What you need to do: Nothing but the lines below from the first through the one with "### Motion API" should appear, printed exactly; please leave pictures out.

Data below:
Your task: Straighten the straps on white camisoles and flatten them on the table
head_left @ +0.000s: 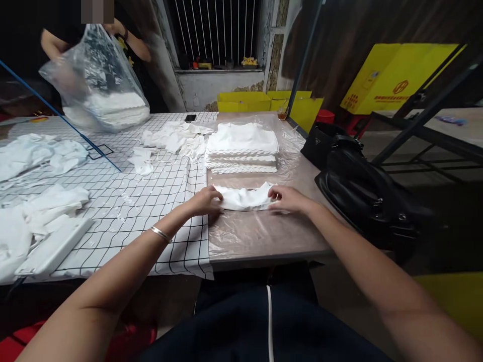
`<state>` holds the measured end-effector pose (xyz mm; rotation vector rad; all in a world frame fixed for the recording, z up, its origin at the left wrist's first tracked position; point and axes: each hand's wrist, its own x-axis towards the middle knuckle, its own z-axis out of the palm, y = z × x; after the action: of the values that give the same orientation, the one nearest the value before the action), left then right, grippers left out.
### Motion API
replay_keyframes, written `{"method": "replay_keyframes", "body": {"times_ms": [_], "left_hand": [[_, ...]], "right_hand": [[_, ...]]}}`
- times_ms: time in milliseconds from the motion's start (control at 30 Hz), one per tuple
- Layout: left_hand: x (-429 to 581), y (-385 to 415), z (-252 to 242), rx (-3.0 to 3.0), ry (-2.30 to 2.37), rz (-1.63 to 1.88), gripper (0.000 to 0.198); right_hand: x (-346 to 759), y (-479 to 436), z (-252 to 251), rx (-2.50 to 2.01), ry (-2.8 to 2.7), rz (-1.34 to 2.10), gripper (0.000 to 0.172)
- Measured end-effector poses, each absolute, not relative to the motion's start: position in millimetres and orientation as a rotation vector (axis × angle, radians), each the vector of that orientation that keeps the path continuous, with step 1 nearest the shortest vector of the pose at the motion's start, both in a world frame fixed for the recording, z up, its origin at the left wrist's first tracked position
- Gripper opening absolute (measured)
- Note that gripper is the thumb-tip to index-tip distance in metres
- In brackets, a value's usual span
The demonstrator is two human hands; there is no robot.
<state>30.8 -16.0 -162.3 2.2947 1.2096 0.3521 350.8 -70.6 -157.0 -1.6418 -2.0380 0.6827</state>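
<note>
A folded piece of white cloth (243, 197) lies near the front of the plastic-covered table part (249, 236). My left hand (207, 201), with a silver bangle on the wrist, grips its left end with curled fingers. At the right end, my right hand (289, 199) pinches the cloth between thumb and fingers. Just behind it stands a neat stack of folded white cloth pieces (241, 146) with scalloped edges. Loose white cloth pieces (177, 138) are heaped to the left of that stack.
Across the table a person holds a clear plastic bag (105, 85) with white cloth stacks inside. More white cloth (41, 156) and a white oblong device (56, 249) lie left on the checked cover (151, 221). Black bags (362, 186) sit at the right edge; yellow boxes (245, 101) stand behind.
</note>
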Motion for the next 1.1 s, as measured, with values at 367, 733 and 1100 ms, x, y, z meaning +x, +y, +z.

Response area:
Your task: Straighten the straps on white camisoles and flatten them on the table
head_left @ +0.000s: 
`<state>` holds the measured end-effector pose (xyz mm; rotation vector rad; all in a world frame fixed for the recording, z up, its origin at the left wrist's first tracked position; point and axes: each hand's wrist, its own x-axis towards the middle knuckle, its own z-axis out of the palm, y = z × x; after the action: of the values that give the same orientation, the one nearest the value before the action), left then right, grippers left out.
### Motion API

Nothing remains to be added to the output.